大卒の就職率が過去最高に
先月19日のニュースによると、この日文部科学省と厚生労働省が発表した調査では、今春卒業した大学生の4月1日時点の就職率が前年とくらべて0.3ポイント増加し97.6%となったことがわかったという。
この数字は、1997年の調査開始以来の過去最高を更新した。
文科省はその理由を、「景気回復が続いて、企業の求人が増えているためだ」と分析している。
ほんとうなら喜ばしいのだが、これをそのまま鵜呑みにしていいのだろうか。
非正規雇用が増え、初任給は上がらない
たしかに、大卒の就職率はいい数字が出ている(ただし、就職浪人している人の数はここでは母数としてカウントされないことは、頭に入れておこう)。
また、有効求人倍率もバブル期以来の高水準らしい(ただし、精査してみるととても応募がありそうにない低条件の求人票が含まれていることも指摘されている)。

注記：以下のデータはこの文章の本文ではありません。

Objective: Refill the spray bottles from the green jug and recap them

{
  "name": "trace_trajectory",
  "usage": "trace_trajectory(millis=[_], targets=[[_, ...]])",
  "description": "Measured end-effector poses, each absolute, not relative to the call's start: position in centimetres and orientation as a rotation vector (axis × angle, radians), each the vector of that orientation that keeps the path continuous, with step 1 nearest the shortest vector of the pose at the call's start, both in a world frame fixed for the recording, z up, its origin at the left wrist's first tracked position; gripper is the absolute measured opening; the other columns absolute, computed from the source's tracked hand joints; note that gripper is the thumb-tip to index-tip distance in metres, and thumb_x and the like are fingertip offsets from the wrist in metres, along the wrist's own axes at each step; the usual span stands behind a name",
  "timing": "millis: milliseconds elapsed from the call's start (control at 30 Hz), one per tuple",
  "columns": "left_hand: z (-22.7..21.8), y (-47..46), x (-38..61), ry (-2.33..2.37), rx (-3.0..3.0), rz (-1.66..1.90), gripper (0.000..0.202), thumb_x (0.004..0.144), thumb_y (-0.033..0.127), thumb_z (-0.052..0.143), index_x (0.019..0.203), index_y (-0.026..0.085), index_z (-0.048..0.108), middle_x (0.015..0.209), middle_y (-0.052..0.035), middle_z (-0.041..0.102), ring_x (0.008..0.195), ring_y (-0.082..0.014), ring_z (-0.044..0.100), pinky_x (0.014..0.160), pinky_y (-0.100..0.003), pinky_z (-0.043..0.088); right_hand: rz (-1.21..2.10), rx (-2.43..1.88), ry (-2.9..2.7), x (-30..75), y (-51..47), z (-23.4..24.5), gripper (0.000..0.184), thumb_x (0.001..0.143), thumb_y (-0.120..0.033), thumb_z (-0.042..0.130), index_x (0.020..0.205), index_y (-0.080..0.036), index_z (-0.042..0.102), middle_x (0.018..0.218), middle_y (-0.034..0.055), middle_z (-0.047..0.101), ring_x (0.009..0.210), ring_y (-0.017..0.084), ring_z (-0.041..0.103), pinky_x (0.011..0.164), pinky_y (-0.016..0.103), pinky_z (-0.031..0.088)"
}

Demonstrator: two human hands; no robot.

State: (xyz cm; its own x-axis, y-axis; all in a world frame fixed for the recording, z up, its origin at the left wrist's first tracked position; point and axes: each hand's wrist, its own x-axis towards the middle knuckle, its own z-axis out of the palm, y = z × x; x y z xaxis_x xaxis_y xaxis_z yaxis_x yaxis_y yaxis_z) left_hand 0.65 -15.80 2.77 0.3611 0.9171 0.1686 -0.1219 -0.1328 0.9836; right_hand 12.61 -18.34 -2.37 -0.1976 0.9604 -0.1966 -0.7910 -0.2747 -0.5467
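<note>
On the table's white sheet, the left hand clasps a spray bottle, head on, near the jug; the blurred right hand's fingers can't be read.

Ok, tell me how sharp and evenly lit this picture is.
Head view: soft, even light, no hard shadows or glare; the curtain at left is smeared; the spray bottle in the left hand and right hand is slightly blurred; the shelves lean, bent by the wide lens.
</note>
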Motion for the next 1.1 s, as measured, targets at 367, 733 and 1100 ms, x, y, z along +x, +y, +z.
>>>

だが、もし好景気で求人が増えているのなら、新卒の給与が大幅に上がってもいいはずだが、そうした話はあまり聞こえてこない。また一方で、正規雇用が減り、非正規雇用の割合が上がりつづけ、すでに4割を超えたとも言われている。
生産年齢人口はピークより1000万人減少
こうしたことをあわせて考えると、「景気が回復したので求人が増えている」と言われてもなかなか信じがたいが、人手不足なのは確かなようだ。
なぜ人手不足なのか、その理由は日本の人口ピラミッドを見れば納得がいく。
戦後のベビーブーム世代、昭和22年~24年生まれの団塊の世代が、再雇用期間も終わりいっせいに退職したことと、少子化により若年層が減っていることで、日本の生産年齢人口(15歳~64歳)はピーク時よりもなんと1000万人も少なくなっているのだ。
当然、相対的に賃金が低い若年層は売り手市場になっているというわけだが、それにしては待遇が改善されていないように思えるのは不思議なことだ。